(Dataset records)
=-=-=

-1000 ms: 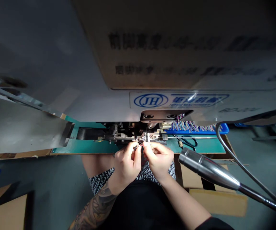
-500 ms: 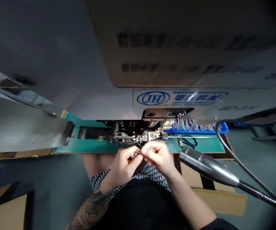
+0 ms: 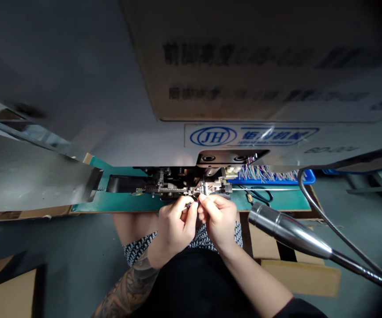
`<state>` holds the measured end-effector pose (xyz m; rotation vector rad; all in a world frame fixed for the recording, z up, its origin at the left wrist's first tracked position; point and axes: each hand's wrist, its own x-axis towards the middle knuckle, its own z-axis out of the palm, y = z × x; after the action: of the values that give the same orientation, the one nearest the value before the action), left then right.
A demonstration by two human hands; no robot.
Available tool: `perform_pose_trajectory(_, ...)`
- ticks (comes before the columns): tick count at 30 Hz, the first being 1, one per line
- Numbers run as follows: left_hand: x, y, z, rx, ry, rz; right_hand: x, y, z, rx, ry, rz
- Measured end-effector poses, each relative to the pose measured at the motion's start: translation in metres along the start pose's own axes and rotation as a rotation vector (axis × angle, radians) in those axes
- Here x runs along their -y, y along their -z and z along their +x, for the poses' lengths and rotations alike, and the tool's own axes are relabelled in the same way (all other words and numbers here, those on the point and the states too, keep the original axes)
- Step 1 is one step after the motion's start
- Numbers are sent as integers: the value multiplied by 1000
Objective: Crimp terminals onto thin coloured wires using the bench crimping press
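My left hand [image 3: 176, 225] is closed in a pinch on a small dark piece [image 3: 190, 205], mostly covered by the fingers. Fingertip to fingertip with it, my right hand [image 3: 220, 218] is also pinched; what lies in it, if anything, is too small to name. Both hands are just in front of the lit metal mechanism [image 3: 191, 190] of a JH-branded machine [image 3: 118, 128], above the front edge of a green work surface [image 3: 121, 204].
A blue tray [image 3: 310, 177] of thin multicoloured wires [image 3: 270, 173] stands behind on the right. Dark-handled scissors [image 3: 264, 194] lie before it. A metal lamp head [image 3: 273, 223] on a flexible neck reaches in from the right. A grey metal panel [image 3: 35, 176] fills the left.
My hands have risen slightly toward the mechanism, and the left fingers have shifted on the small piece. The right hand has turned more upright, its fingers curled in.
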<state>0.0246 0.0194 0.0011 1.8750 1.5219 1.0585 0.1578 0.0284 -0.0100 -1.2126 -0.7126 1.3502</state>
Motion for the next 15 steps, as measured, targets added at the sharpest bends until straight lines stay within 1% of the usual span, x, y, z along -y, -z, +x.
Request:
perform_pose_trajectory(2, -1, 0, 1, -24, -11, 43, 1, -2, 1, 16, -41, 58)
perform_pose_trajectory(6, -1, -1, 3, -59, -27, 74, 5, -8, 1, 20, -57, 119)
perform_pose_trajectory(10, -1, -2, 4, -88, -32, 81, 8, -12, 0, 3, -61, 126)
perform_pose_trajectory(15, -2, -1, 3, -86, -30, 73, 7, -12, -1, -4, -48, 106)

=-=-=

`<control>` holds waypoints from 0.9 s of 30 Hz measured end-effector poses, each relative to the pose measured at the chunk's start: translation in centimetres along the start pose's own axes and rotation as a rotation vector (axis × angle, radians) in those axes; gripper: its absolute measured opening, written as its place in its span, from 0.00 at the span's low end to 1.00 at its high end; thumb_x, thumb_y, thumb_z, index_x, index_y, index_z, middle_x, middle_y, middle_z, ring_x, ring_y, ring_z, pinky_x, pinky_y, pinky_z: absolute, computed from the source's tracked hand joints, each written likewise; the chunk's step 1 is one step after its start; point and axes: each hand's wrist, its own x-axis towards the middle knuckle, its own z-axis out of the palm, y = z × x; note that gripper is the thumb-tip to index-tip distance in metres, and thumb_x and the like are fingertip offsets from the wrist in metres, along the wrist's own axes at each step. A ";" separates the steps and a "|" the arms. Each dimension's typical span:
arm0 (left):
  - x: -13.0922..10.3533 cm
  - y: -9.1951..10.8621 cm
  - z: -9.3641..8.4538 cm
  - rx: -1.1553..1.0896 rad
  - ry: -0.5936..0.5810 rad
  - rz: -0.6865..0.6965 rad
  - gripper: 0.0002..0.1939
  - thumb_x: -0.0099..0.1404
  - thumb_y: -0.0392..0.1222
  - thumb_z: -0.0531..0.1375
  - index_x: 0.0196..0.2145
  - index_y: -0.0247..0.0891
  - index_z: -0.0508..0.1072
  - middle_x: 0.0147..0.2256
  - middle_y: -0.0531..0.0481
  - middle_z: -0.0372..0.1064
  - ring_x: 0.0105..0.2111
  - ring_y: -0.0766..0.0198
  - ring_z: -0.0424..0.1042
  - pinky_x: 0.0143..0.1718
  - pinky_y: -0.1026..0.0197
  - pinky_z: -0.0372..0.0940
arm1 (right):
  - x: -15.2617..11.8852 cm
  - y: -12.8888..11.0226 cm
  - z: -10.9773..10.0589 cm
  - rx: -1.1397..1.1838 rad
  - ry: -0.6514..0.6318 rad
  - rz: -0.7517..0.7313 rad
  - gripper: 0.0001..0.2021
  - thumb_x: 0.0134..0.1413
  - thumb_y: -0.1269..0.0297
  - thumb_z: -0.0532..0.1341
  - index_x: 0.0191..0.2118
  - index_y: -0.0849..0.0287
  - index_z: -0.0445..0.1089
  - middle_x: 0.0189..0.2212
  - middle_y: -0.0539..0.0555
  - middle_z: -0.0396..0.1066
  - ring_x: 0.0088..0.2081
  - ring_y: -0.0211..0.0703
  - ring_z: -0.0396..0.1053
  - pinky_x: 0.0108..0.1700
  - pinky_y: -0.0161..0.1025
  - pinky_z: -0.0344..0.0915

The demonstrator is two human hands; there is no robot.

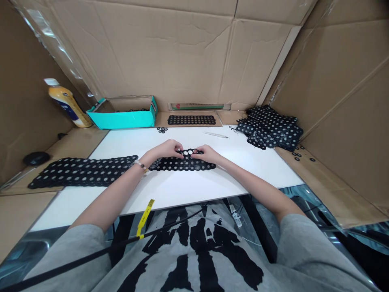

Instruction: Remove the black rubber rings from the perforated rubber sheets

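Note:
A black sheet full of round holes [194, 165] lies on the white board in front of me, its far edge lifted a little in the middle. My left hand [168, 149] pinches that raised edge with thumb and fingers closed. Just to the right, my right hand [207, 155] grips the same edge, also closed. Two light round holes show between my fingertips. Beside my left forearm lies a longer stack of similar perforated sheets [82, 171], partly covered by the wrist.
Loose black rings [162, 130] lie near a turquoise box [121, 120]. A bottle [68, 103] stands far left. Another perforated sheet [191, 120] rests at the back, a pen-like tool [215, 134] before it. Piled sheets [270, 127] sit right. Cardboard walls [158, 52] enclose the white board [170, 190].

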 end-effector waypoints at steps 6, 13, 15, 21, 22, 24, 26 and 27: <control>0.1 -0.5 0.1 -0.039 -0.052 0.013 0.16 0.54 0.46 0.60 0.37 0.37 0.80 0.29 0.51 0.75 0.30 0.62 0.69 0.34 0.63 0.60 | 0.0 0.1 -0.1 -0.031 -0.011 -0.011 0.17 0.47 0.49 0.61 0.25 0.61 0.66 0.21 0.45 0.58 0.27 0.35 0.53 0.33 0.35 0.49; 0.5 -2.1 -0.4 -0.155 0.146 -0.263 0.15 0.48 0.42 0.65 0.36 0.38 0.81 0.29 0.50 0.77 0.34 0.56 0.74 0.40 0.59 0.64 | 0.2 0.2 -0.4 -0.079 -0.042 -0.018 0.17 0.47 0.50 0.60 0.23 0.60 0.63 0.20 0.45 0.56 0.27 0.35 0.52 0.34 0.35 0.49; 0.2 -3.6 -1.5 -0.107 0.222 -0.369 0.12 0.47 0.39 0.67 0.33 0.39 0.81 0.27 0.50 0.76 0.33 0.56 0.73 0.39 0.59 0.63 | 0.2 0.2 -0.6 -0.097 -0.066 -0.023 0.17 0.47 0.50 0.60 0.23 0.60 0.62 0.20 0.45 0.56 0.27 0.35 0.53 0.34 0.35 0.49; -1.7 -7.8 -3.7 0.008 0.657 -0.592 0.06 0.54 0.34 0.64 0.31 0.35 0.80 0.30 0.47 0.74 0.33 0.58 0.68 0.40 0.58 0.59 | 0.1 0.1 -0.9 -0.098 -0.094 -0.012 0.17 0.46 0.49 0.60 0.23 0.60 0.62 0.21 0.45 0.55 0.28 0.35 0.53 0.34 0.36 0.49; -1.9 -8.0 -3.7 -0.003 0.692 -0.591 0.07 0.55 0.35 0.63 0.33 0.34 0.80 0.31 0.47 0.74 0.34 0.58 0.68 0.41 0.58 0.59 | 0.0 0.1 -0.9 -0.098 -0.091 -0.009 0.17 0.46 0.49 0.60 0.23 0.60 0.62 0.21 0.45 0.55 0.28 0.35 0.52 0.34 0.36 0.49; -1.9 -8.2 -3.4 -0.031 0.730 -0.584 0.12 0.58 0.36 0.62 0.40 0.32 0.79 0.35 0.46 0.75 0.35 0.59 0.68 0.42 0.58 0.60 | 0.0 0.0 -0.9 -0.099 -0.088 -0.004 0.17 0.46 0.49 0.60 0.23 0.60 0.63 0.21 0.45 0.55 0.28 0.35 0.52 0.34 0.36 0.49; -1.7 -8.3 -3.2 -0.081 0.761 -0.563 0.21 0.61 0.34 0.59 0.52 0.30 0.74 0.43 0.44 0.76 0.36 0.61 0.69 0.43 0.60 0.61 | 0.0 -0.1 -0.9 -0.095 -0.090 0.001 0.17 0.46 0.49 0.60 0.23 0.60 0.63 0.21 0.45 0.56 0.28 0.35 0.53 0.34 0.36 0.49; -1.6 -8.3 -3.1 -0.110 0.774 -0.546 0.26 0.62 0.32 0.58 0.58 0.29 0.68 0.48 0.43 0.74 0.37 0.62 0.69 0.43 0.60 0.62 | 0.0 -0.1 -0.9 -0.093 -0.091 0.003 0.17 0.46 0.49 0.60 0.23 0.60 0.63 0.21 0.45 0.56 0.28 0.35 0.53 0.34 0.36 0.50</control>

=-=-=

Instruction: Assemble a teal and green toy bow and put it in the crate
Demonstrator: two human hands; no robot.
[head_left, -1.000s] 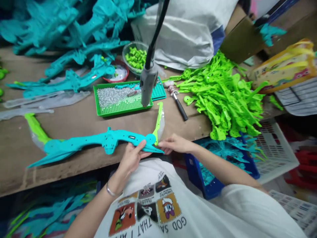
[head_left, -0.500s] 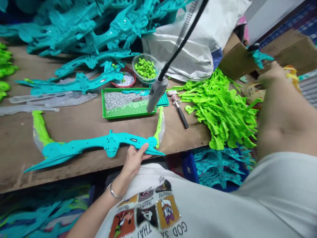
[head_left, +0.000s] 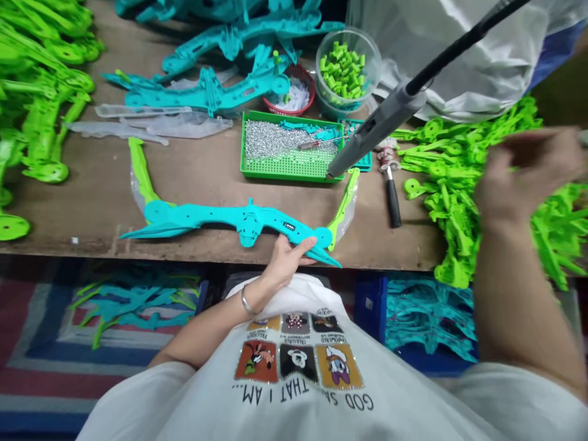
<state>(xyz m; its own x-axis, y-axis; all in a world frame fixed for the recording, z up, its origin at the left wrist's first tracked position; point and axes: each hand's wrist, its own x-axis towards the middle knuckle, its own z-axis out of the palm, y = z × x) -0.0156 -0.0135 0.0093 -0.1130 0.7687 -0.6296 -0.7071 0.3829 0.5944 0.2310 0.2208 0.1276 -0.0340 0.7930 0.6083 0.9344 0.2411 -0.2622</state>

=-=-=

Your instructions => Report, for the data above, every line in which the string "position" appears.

Response to this exercise =>
`<state>` holds the measured end-effector pose (xyz m; rotation vector rad; all in a world frame fixed for the recording, z up, its origin at the left wrist's first tracked position; point and axes: each hand's wrist, its own x-axis towards the middle knuckle, its own z-axis out of the palm, y = z × x; after the action: of the values that give the same orientation, the one nearest the value before the action), left then right.
<state>(xyz m; its own x-axis, y-axis; all in a world frame fixed for the recording, z up, its origin at the left wrist's first tracked position; point and axes: each hand's wrist, its own x-axis towards the middle knuckle, its own z-axis out of the palm, y = z × x) -0.0156 -0.0135 0.0093 -0.1130 0.7687 -0.6296 -0.7071 0.3829 0.5944 0.2310 0.2208 0.1276 -0.0340 0.7930 0.6083 0.9344 0.2411 -0.2622</state>

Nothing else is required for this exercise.